■ What you should do ■
The listing has to be given again in full and exactly.

■ Information provided ■
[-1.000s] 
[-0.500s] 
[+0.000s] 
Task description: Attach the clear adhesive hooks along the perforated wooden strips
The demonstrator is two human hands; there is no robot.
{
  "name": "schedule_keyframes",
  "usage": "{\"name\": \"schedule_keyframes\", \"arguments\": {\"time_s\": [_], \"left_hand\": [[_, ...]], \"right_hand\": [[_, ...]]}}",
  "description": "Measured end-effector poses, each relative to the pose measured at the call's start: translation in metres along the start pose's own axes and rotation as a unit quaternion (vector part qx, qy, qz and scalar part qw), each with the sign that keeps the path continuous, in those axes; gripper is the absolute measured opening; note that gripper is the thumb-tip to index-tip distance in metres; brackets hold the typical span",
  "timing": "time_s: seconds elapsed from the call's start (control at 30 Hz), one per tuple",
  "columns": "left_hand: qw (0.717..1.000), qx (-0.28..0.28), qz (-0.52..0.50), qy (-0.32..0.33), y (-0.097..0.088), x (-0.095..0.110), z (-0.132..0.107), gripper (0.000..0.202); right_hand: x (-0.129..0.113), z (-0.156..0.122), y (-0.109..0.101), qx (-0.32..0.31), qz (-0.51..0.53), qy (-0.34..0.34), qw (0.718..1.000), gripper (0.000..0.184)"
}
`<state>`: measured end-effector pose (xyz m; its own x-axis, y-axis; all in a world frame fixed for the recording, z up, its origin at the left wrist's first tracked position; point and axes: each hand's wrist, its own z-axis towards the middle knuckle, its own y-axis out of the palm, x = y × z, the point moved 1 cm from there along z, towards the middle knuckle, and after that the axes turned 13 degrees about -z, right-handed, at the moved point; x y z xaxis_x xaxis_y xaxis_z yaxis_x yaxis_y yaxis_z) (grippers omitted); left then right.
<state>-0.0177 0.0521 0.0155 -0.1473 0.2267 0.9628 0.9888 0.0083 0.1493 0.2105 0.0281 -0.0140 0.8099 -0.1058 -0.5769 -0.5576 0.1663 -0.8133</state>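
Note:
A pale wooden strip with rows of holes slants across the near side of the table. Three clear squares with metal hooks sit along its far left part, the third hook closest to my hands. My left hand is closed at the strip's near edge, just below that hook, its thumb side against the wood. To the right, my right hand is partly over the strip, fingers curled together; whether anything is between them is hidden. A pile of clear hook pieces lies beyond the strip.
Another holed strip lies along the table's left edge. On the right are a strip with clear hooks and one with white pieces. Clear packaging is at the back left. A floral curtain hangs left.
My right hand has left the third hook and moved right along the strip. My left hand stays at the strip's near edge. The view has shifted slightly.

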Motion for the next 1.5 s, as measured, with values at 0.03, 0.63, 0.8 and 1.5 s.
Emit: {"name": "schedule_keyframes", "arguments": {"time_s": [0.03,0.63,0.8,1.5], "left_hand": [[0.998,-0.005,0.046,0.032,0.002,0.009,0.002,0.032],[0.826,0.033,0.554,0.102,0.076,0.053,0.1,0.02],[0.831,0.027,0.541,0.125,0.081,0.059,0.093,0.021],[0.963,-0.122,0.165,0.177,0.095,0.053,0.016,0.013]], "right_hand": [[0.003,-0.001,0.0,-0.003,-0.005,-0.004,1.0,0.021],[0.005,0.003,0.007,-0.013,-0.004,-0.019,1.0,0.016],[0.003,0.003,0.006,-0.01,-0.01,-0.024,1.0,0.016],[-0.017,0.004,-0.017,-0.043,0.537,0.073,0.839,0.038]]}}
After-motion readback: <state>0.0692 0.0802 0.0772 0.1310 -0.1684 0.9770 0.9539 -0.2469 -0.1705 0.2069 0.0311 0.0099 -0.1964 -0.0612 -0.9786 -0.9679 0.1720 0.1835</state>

■ Your solution ■
[-1.000s] 
[-0.500s] 
[+0.000s] 
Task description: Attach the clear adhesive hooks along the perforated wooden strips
The demonstrator is two human hands; there is no robot.
{
  "name": "schedule_keyframes",
  "usage": "{\"name\": \"schedule_keyframes\", \"arguments\": {\"time_s\": [_], \"left_hand\": [[_, ...]], \"right_hand\": [[_, ...]]}}",
  "description": "Measured end-effector poses, each relative to the pose measured at the call's start: translation in metres along the start pose's own axes and rotation as a unit quaternion (vector part qx, qy, qz and scalar part qw), each with the sign that keeps the path continuous, in those axes; gripper is the absolute measured opening; note that gripper is the thumb-tip to index-tip distance in metres; brackets hold the typical span",
  "timing": "time_s: seconds elapsed from the call's start (control at 30 Hz), one per tuple",
  "columns": "left_hand: qw (0.717..1.000), qx (-0.28..0.28), qz (-0.52..0.50), qy (-0.32..0.33), y (-0.097..0.088), x (-0.095..0.110), z (-0.132..0.107), gripper (0.000..0.202); right_hand: x (-0.129..0.113), z (-0.156..0.122), y (-0.109..0.101), qx (-0.32..0.31), qz (-0.51..0.53), qy (-0.34..0.34), qw (0.718..1.000), gripper (0.000..0.184)"
}
`<state>`: measured end-effector pose (xyz m; its own x-axis, y-axis; all in a world frame fixed for the recording, z up, its origin at the left wrist's first tracked position; point and axes: each hand's wrist, its own z-axis towards the middle knuckle, its own y-axis out of the palm, x = y × z, the point moved 1 cm from there along z, towards the middle knuckle, and after that the axes turned 13 degrees about -z, right-handed, at the moved point; x y z xaxis_x xaxis_y xaxis_z yaxis_x yaxis_y yaxis_z) (grippers omitted); left then right.
<state>-0.0177 0.0521 0.0155 -0.1473 0.2267 0.9628 0.9888 0.0083 0.1493 0.2105 0.0281 -0.0140 0.8099 -0.1058 -0.5769 -0.5576 0.1663 -0.8133</state>
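Note:
A pale wooden strip with rows of holes slants across the near side of the table. Three clear squares with metal hooks sit along its far left part, the third hook closest to my hands. My left hand is closed at the strip's near edge, just below that hook, its thumb side against the wood. To the right, my right hand is partly over the strip, fingers curled together; whether anything is between them is hidden. A pile of clear hook pieces lies beyond the strip.
Another holed strip lies along the table's left edge. On the right are a strip with clear hooks and one with white pieces. Clear packaging is at the back left. A floral curtain hangs left.
My right hand has left the third hook and moved right along the strip. My left hand stays at the strip's near edge. The view has shifted slightly.
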
Motion for the next 1.5 s, as measured, with values at 0.03, 0.63, 0.8 and 1.5 s.
Emit: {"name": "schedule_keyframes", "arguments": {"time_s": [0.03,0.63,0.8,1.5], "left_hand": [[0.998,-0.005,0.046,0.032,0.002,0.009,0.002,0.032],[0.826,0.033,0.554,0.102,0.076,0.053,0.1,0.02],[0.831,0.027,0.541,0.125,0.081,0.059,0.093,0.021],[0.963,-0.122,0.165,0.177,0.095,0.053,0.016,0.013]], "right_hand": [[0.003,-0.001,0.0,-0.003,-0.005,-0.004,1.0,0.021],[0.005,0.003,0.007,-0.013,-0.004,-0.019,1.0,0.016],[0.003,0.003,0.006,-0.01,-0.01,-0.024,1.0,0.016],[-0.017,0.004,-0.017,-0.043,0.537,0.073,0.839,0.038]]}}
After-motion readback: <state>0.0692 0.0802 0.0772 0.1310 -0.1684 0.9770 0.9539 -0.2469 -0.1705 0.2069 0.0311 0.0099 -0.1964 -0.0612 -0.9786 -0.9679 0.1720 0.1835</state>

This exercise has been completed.